I was very nervous about that bag of money on this week’s episode of Vinyl. When Richie was playing blackjack, I had a bad feeling. And then it played out the way I thought it might once they went back to the room. Only, in a twist that O. Henry would have loved, the reality was different than Richie allowed his long-time friend to believe. It was a great twist.
We watched a bunch of movies this weekend. Started with Gosford Park, a murder mystery written by the guy who wrote Downton Abbey and directed by Robert Altman. You can see where the idea for the dowager countess came from, although Maggie Smith was cattier and nastier in this film. It was also fairly obvious who the murder victim would be: the guy everyone had a motive to kill. Altman’s directing style is interesting, especially for big group scenes. Seems chaotic, with multiple people talking at the same time, and yet it also seems real.
Then we watched The Big Short, and I couldn’t help thinking that Steve Earle (pictured), who was so incensed in 2004 that he wrote the energetic album that gives this post its title, along with the memorable song “F the CC,” could have written an equally vitriolic album about the 2008 crisis.

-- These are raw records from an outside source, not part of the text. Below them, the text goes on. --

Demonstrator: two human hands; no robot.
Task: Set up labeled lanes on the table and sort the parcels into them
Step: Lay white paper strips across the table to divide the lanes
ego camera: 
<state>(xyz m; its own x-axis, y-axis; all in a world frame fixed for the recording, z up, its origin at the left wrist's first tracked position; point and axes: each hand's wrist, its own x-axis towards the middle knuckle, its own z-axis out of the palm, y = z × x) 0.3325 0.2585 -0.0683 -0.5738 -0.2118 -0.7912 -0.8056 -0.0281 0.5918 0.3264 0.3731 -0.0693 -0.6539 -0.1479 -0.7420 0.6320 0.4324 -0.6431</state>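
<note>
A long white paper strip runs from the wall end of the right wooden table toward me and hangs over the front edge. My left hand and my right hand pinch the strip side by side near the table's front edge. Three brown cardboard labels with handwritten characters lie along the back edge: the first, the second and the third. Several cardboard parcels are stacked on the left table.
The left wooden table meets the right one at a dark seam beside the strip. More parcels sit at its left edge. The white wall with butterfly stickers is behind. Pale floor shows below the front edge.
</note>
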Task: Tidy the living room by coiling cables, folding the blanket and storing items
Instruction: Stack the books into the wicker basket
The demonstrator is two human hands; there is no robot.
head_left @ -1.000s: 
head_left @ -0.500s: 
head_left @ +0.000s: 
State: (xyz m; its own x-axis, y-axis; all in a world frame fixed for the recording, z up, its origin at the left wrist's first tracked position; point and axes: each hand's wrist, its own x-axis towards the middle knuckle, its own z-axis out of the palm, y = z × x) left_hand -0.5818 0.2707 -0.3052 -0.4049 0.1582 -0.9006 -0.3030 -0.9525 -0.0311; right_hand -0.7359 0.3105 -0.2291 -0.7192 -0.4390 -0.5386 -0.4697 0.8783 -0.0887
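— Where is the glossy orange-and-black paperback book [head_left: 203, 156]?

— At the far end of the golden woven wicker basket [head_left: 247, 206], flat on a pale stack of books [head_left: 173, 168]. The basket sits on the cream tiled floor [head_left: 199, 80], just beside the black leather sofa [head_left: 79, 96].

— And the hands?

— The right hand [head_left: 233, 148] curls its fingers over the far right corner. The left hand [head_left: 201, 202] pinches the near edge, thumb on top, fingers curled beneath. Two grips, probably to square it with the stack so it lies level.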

The Big Short takes a complicated financial disaster and makes it entertaining. One thing I like about movies of this type (also: Spotlight) is that they take a scenario where everyone knows the outcome and still manage to make it suspenseful. I liked the movie’s conceit of using unlikely people in cameo roles to explain complicated economic concepts. Selena Gomez, for example, explaining synthetic CDOs or Margot Robbie in a bubble bath drinking champagne while she explains mortgage-backed securities. I still have a hard time taking Steve Carell seriously, but he’s winning me over. A great ensemble cast and a script that doesn’t take itself too seriously, but at the same time dives deep into a serious subject. Highly recommended.
Finally, we saw Like Summer, Like Rain, a light drama about a young woman played by Leighton Meester who falls on her feet when she gets fired and ends up as a nanny for a 12-year-old musical and mathematical prodigy with a neglectful, mostly absentee mother (Debra Messing). I found some of Meester’s characters’s decisions toward the end somewhat improbable (where the heck did Idaho come from?), but it’s one of those feel-good movies. Bonus points for a small part played by Billie Joe Armstrong from Green Day. We also watched the short “One Hundred Eyes,” which is the origin story of a character from the Netflix Marco Polo series, which returns this summer.